Even below 5%, signals could be found depending on the constellation
of peaks present. In other words, alleles for which 1 individual
was homozygous could be seen down to 1%. In addition to this,
the use of multiple alleles increased the reliability of results,
because of the higher chance of encountering an informative
peak constellation.
Informative STR alleles
There were many combinations of donor and recipient alleles,
and some of these combinations were informative for the detection
of recipient alleles, whereas others were not. Although some
loci were technically informative, they were not optimal for
use in determining mixed chimerism because of the existence
of stutter bands that appeared predominantly as 2 minor peaks
alongside the major allele peaks. In general, stutter peaks
are 1 repeat smaller or larger than the major allele peaks
and typically 10% or less than the area of the major allele.
They can influence the choice of informative loci for engraftment
analysis.
Clinical samples
Clinical DNA samples from the panel of 10 transplant patients'
peripheral blood cells were amplified for STR markers. Information
on the patients is given in Table 1. Figure 4 uses 1 of these
patients as an example. Donor and patient pretransplant samples
were found to be informative with D18S51. The D18S51 markers
were sized and genotyped with the D18S51 allelic ladder from
the Applied Biosystems AmpFlSTR Profiler Plus kit. Of the
10 patients examined, all patients showed complete engraftment
after PBST, but the recipient DNA in 2 patients appeared to
relapse after a period of time (Fig. 5).

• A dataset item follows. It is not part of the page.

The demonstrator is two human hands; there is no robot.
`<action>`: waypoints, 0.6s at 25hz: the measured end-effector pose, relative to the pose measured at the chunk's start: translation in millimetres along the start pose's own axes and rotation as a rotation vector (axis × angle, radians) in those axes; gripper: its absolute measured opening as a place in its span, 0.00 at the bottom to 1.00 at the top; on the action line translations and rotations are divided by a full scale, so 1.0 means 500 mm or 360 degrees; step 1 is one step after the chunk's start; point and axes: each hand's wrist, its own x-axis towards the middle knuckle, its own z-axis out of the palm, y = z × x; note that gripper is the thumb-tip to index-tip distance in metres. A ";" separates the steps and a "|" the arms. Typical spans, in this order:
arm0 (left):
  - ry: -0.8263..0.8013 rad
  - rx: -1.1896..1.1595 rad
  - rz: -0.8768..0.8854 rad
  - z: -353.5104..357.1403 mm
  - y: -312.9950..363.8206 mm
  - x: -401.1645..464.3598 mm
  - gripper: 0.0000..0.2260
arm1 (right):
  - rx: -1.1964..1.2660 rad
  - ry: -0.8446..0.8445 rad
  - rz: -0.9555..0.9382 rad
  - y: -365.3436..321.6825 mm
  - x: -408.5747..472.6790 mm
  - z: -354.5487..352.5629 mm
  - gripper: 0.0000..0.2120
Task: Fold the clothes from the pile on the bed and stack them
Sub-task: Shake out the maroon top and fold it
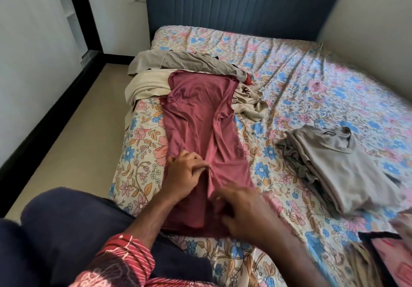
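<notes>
The left hand (185, 173) has its fingers curled, and thumb and fingertips pinch a small ridge of the red shirt (200, 117) near its lower middle. The right hand (240, 213) lies just nearer the camera on the shirt's bottom part; its fingers are bent down onto the cloth and seem to gather a fold of it, but the hand is blurred and I cannot tell whether they truly grip. A red patterned sleeve (131, 253) covers the left forearm.

The shirt lies flat and long on the bed (312, 81), its sides folded in to a narrow strip, its neck end pointing toward the headboard (240, 6) and its hem nearest the person. The shirt's top end overlaps the pile (189, 63) of unfolded beige and grey clothes, which sits beyond the shirt, toward the headboard and the bed's left edge. To the right of the shirt, well apart from it, a stack (338, 168) of folded grey and beige clothes rests on the floral sheet. A dark blue mass, the person's knee or lap (66, 224), fills the corner left of the shirt's hem.
</notes>
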 end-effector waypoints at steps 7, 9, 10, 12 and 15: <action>-0.0510 0.0385 0.0227 -0.132 -0.078 -0.078 0.20 | 0.0133 0.0151 0.0096 0.108 -0.019 -0.001 0.15; -0.0519 0.0762 0.0443 -0.164 -0.117 -0.108 0.23 | -0.0071 0.0093 0.0083 0.177 -0.023 0.010 0.26; -0.0508 0.0876 0.0532 -0.175 -0.127 -0.120 0.27 | -0.0137 0.0001 0.0062 0.199 -0.026 0.015 0.32; -0.0495 0.0939 0.0710 -0.179 -0.134 -0.133 0.30 | -0.0221 -0.0167 -0.0035 0.225 -0.028 0.018 0.37; -0.0541 0.0861 0.0994 -0.167 -0.131 -0.131 0.26 | -0.0222 -0.0238 -0.0233 0.227 -0.021 0.029 0.36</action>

One recipient's DNA
appeared at 3 months post-transplantation, while the other
appeared after 10 months. In the first relapsed recipient,
interpolation of the reconstruction plot shows that 27.82%
of the recipient peak area of the posttransplant sample corresponded
to 38.7% of the recipient DNA (Fig. 6). The other showed that
1.67% of the recipient peak area of the posttransplant sample
corresponded to 6.5% of the recipient DNA.
DISCUSSION
Peripheral blood stem cell transplantation has been established
as a lifesaving procedure in selected hematologic malignancies
and bone marrow failure syndromes, and it may be valuable
in other types of neoplastic disease. Usually, relapse is
a significant cause of transplantation failure. Because most
relapses occur by expansion of a surviving leukemic clone
of recipient origin, early detection of the progressive reappearance
of recipient cells by bone marrow engraftment analysis may
help to predict clinical relapse. For patients with relapse
of chronic myelogenous leukemia, the effectiveness of adoptive
immunotherapy by donor lymphocyte infusion to produce clinical
remission has been well documented.(13-16) With acute leukemia,
a second PSCT is a reasonable therapeutic approach for the
treatment of a relapse. So it is necessary to carry out peripheral
blood stem cell engraftment analysis of allogeneic PSCT patients
to confirm the engraftment and to detect mixed chimerism or
recipient relapse after transplantation.
DNA polymorphisms are used to monitor engraftment after transplantation
from a related or unrelated donor. DNA polymorphisms are not
useful after autologous BMT. If the donor is an identical
twin, DNA polymorphisms are not useful, either. The most valuable
polymorphism for this purpose is caused by variations in certain
repeated sequences that are known as short tandem repeats
(STRs). An informative STR locus is one for which at least
1 recipient allele has a different number of repeats than
the donor allele(s). Because the recipient and donor are often
related, they share many alleles. Therefore, multiple STR
loci need to be tested to identify 1 or more informative loci.(17)
The simultaneous amplification of multiple loci in a single
reaction tube facilitates the identification of informative
loci.
Although some loci are technically informative, they might
not be optimal for the determination of mixed chimerism primarily
because of the existence of stutter bands that appear predominantly
as 2 minor peaks alongside the major allele peaks. The minor
peaks are predominantly 1 repeat smaller or larger than the
major allele peak. Stutter peaks have been proposed to result
from slipped strand mispairing during PCR amplification,(18)
which results in a peak that is 1 repeat smaller or larger
than the major allele peak. The existence of stutter peaks
influences the choice of informative loci for engraftment
analysis. In a state of recipient DNA relapse, the percentage
of recipient DNA is less than 5% to 10%, which is the same
size as a typical stutter peak. Hence it is necessary to use
the following criterion to choose the best locus: the recipient-specific
allele must be at least 2 repeats larger or smaller than the
nearest donor allele.
When an informative locus is selected, thee STR-PCR method
can be used to qualitatively evaluate the engraftment.(3,12,19,20)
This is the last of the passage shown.